» YOUR ASSIGNMENT
The reply should be a single number: the count of lines below that contain the word "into".

» GIVEN DATA
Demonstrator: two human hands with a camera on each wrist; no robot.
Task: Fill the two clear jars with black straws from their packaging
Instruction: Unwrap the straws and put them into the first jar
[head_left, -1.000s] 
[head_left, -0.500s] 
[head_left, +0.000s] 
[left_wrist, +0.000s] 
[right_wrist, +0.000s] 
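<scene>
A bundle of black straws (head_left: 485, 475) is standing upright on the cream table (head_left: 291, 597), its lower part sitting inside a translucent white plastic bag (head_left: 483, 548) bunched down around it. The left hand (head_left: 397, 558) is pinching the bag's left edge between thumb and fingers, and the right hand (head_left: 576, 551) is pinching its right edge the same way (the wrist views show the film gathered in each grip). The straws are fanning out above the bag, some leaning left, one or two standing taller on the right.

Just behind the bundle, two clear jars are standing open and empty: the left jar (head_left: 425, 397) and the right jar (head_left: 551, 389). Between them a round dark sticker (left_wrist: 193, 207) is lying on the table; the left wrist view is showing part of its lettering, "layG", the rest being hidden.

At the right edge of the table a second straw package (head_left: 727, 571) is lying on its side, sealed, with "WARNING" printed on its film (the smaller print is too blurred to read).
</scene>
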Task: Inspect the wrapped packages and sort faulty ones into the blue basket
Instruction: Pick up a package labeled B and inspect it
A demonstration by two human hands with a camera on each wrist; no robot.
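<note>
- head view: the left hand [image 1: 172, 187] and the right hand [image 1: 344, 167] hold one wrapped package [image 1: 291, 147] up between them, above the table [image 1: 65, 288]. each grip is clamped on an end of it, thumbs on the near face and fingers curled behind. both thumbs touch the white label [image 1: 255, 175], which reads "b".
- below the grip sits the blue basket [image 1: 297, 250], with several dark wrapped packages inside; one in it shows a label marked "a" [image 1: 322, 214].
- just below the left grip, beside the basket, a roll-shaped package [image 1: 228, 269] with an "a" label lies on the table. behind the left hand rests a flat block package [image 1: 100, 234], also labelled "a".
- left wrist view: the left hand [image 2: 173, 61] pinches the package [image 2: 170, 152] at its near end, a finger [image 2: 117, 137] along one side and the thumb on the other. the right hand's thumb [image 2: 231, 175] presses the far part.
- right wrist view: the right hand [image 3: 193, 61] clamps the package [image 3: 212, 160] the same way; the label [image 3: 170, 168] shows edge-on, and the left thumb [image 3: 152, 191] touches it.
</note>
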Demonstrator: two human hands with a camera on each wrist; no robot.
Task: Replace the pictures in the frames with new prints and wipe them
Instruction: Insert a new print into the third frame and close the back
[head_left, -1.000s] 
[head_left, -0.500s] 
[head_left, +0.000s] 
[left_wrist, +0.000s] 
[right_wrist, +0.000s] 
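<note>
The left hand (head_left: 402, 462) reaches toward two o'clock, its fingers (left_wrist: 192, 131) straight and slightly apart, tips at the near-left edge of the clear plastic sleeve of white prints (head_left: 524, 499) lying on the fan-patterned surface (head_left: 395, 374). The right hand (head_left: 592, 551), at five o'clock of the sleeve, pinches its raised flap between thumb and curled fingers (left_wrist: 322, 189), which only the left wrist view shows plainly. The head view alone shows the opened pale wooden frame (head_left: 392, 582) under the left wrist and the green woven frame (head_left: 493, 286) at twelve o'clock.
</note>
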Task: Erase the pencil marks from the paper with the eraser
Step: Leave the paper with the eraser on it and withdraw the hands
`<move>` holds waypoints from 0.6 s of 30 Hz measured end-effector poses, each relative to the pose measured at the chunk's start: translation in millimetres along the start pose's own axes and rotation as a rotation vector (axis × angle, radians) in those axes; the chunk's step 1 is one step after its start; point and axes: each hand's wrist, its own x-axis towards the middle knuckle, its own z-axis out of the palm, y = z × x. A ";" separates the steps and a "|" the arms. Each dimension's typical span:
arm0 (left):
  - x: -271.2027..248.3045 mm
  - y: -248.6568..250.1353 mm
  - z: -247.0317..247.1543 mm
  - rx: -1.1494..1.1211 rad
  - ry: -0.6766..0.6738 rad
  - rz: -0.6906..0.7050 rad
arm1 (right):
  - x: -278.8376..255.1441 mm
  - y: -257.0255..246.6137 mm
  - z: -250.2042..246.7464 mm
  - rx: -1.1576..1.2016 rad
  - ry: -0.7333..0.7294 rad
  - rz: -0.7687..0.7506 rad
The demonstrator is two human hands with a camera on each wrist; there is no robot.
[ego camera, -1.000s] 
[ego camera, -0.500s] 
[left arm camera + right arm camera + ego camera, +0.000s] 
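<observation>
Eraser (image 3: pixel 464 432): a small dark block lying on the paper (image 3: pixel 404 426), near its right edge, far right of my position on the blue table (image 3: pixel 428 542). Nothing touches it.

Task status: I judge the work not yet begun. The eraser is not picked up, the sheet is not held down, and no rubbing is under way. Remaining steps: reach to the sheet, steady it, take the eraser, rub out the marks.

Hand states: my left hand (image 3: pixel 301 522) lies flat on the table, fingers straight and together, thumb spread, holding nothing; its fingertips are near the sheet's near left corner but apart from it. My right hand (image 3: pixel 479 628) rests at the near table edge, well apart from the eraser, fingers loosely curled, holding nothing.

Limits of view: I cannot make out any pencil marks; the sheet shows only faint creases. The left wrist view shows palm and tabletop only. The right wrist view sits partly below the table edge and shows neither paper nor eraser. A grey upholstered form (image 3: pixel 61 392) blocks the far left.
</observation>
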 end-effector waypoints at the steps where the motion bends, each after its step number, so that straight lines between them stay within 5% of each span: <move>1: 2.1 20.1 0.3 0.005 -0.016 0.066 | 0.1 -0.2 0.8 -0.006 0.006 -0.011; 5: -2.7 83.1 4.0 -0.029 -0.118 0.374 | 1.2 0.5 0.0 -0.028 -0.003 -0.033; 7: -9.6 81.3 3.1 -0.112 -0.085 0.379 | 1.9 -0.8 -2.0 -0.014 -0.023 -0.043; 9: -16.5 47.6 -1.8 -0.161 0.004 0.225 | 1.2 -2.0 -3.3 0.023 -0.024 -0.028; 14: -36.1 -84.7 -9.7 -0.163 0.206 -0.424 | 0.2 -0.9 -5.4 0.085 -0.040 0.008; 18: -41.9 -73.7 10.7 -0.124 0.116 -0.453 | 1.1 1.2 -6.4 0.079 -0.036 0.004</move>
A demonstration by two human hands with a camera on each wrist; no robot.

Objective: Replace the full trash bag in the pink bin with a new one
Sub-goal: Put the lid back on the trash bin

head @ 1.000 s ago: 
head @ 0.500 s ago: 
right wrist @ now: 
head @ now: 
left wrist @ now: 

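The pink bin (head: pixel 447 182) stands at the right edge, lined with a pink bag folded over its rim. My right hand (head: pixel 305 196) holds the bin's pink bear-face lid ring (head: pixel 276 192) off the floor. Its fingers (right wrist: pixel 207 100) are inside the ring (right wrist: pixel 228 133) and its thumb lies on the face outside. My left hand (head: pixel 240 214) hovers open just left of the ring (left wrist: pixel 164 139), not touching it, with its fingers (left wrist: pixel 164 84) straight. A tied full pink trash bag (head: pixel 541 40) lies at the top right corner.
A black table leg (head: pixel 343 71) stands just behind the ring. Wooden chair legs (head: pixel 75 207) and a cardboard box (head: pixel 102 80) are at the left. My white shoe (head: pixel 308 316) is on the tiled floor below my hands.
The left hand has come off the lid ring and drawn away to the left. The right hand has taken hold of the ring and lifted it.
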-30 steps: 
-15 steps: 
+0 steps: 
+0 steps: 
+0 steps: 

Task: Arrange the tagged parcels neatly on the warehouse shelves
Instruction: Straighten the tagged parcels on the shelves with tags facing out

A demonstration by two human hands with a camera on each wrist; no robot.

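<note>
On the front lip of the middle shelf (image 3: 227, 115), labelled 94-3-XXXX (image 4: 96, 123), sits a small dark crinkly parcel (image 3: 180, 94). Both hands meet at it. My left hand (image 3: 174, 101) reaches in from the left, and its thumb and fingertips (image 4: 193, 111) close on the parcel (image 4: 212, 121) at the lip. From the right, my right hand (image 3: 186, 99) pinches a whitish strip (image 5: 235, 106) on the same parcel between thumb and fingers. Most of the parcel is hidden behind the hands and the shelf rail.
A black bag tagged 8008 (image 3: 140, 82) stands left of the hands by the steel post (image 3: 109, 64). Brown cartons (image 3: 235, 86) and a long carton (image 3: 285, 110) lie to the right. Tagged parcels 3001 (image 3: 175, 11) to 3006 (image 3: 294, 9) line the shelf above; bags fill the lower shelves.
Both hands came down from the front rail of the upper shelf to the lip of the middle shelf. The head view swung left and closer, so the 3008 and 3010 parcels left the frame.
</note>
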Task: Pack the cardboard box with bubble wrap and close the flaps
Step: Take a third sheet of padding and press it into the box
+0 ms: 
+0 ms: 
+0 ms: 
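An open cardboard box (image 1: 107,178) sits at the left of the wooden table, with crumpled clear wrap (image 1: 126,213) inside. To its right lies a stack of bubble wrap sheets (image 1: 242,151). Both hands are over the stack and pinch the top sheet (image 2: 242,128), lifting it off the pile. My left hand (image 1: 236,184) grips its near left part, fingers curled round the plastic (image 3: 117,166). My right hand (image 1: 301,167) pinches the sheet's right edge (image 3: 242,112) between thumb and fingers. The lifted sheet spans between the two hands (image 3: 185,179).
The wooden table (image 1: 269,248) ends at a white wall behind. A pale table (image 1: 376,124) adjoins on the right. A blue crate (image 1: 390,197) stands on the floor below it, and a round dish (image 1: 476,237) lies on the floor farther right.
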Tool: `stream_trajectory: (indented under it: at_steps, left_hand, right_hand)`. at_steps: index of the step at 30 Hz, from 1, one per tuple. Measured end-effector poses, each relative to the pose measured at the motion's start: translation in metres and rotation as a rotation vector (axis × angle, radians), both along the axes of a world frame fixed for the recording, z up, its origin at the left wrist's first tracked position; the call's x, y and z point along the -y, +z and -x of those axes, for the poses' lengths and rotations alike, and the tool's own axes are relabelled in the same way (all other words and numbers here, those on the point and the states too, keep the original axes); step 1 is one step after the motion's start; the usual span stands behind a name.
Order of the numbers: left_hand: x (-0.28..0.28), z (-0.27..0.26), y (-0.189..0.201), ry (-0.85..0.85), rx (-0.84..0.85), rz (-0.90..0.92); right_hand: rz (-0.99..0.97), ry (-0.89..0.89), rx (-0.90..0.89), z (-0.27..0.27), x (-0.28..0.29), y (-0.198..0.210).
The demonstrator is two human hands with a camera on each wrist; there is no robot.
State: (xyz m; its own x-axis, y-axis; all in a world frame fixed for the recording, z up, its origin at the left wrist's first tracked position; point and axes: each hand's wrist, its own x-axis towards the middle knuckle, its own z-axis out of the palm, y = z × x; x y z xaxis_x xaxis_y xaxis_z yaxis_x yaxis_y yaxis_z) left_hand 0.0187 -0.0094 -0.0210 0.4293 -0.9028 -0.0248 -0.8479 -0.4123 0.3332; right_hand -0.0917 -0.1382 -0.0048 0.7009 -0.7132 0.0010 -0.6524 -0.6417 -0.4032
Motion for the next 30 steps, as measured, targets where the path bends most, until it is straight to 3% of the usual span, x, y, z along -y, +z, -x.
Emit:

» SOLUTION TO THE EXERCISE
4